Details
- Date: 11 August 1958 6:47 AM EST
- Location: Ramapo, New York
- Cause: Signalman failed to hold train, then a radio dead spot prevented him from informing the train of his mistake

Statistics
- Trains: 2
- Deaths: 5
- Injured: 22 to 36 (conflicting sources)

= 1958 Sterlington railroad collision =

Train collision in New York state

The 1958 Sterlington railroad disaster was a head-on collision by two Erie Railroad trains on August 11, 1958 at 6:47 AM killing 5 people and injuring 22 to 36 (sources are conflicting). The collision occurred when the operator in the signal tower at Suffern failed to hold the westbound train No. 53 at Suffern for the eastbound No. 50 commuter train from Monroe, New York, to Hoboken, New Jersey. When he realized his error, he attempted to contact the crews via radio but was unsuccessful due to a radio dead spot. The trains impacted head-on right in front of the now abandoned Erie Railroad depot in Sterlington, New York near Sloatsburg, killing the crew of the locomotive No. 859 from train No.50 as well as two passengers and injuring the crew of the locomotive No. 1402 from the westbound train.

== Accident ==
Train #50, an eastbound passenger train was led by an American Locomotive Company PA-1 diesel-electric locomotive #859, with four passenger coaches. Beginning its day at 5:25 a.m. at Monroe, New York. Meanwhile, train #53, a westbound train headed for Port Jervis, New York with an EMD GP7 locomotive #1402, a road-switcher, an express car, mail car, mail-baggage car and two passenger coaches departed Hoboken Terminal in Hoboken, New Jersey at 4:00 am.

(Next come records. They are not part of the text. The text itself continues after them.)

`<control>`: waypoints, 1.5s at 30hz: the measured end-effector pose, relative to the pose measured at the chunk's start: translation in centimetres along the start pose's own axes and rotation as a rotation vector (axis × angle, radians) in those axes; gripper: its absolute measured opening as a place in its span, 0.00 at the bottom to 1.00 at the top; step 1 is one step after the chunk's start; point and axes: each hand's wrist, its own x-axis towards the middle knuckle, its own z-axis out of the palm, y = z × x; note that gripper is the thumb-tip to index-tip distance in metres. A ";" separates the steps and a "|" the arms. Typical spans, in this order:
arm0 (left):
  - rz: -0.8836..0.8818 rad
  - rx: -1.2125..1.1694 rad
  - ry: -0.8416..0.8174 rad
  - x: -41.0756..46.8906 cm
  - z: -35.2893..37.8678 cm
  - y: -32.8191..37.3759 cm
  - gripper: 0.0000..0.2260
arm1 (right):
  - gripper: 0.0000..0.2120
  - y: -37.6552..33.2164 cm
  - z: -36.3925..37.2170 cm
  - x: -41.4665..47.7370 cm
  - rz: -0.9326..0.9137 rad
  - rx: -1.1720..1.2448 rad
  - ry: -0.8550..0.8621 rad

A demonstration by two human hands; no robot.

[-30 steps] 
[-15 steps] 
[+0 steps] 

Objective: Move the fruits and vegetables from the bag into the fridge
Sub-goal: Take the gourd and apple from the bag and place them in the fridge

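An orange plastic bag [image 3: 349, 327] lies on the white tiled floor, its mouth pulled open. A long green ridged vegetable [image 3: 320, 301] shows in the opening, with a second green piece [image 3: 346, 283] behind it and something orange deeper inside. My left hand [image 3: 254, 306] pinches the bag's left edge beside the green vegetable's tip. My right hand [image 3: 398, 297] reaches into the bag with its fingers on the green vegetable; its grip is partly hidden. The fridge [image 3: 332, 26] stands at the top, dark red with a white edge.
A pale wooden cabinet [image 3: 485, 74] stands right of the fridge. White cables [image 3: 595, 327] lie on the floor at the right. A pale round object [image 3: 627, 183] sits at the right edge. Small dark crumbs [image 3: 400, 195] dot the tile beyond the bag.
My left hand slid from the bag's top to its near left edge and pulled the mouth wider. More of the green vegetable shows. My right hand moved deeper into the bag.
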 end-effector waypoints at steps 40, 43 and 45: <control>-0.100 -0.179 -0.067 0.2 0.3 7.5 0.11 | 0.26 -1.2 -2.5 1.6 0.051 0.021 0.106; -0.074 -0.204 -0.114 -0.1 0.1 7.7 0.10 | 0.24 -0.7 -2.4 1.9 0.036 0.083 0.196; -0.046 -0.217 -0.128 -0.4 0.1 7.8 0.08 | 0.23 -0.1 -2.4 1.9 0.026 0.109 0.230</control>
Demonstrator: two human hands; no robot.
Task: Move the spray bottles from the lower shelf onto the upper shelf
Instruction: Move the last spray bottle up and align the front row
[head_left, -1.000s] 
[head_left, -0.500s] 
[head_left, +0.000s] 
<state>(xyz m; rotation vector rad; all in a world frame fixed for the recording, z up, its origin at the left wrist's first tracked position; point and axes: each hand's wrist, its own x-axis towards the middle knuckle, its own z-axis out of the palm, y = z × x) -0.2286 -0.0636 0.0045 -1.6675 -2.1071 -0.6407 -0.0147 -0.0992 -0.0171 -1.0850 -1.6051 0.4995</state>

At 5:15 am, the train dispatcher at Hoboken was notified by the NJ (Newburgh Junction) interlocking tower operator that an eastbound freight train, Extra #703 East, would be coming off the Graham Line with three diesel-electric locomotives, 115 freight cars and a caboose. In order to keep the freight train moving and not delay train #50, they moved the freight train onto the eastbound track, switching to westbound track at Hillburn. The dispatcher informed the NJ tower operator at 5:16 by telephone to hold westbound trains and put a stop signal up. The freight was placed on the eastbound main track when it passed NJ interlocking at 5:28 am, going about 25 miles per hour.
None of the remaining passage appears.